● **WHAT THIS TASK INVOLVES**: Only one stretch of the listing below is wanted: every line from the first to the line containing "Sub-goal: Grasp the", set down exactly.

● **RECORDED INFORMATION**:
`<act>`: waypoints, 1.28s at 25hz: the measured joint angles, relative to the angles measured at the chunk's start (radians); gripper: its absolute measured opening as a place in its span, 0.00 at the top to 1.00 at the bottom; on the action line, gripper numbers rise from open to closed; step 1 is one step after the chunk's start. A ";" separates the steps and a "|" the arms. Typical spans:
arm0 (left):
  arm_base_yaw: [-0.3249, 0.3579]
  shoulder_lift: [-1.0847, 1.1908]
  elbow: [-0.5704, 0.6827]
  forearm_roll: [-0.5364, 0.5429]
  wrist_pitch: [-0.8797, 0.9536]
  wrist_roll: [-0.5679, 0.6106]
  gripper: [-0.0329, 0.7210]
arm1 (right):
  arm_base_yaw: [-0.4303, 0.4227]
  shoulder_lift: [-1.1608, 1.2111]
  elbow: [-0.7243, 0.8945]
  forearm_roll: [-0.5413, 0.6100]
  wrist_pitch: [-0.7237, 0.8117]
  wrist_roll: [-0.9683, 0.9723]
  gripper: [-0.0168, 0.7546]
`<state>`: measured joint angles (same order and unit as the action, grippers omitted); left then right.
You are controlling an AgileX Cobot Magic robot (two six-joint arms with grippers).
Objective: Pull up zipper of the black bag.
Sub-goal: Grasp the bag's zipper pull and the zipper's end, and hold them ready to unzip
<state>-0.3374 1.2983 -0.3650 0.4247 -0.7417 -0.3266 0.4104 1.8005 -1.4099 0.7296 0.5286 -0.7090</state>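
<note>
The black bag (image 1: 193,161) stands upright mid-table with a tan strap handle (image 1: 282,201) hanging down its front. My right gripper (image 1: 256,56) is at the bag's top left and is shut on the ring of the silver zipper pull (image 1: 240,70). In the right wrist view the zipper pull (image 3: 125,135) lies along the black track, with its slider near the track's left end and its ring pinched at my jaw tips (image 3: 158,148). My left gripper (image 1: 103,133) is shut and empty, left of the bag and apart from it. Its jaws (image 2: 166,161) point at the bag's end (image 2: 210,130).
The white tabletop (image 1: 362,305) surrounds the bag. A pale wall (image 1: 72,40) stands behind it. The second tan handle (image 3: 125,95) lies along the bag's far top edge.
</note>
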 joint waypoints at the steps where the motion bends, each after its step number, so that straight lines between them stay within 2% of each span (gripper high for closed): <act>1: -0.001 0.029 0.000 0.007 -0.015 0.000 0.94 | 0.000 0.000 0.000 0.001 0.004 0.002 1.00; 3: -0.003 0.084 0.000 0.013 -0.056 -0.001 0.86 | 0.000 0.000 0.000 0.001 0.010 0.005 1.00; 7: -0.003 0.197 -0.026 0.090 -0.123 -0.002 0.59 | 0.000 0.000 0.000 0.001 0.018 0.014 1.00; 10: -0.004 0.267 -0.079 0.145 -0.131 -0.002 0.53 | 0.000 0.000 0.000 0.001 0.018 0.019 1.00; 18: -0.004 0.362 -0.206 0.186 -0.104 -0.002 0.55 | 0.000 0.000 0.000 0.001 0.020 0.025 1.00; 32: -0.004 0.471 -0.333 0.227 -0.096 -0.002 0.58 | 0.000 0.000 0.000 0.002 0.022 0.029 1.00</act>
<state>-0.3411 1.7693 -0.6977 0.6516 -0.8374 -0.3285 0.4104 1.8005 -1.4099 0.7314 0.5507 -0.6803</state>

● **EXPECTED ANSWER**:
`<act>`: waypoints, 1.28s at 25hz: the measured joint angles, relative to the angles measured at the chunk's start (radians); gripper: its absolute measured opening as a place in its span, 0.00 at the top to 1.00 at the bottom; on the action line, gripper numbers rise from open to closed; step 1 is one step after the chunk's start. A ";" separates the steps and a "|" the arms. Typical spans:
arm0 (left):
  arm_base_yaw: [-0.3249, 0.3579]
  shoulder_lift: [-1.0847, 1.1908]
  elbow: [-0.5704, 0.6827]
  forearm_roll: [-0.5364, 0.5429]
  wrist_pitch: [-0.8797, 0.9536]
  wrist_roll: [-0.5679, 0.6106]
  gripper: [-0.0329, 0.7210]
arm1 (right):
  arm_base_yaw: [-0.4303, 0.4227]
  shoulder_lift: [-1.1608, 1.2111]
  elbow: [-0.7243, 0.8945]
  forearm_roll: [-0.5413, 0.6100]
  wrist_pitch: [-0.7237, 0.8117]
  wrist_roll: [-0.9683, 0.9723]
  gripper: [-0.0168, 0.7546]
`<state>`: measured joint angles (same order and unit as the action, grippers omitted); left then right.
You are controlling an AgileX Cobot Magic robot (two six-joint arms with grippers).
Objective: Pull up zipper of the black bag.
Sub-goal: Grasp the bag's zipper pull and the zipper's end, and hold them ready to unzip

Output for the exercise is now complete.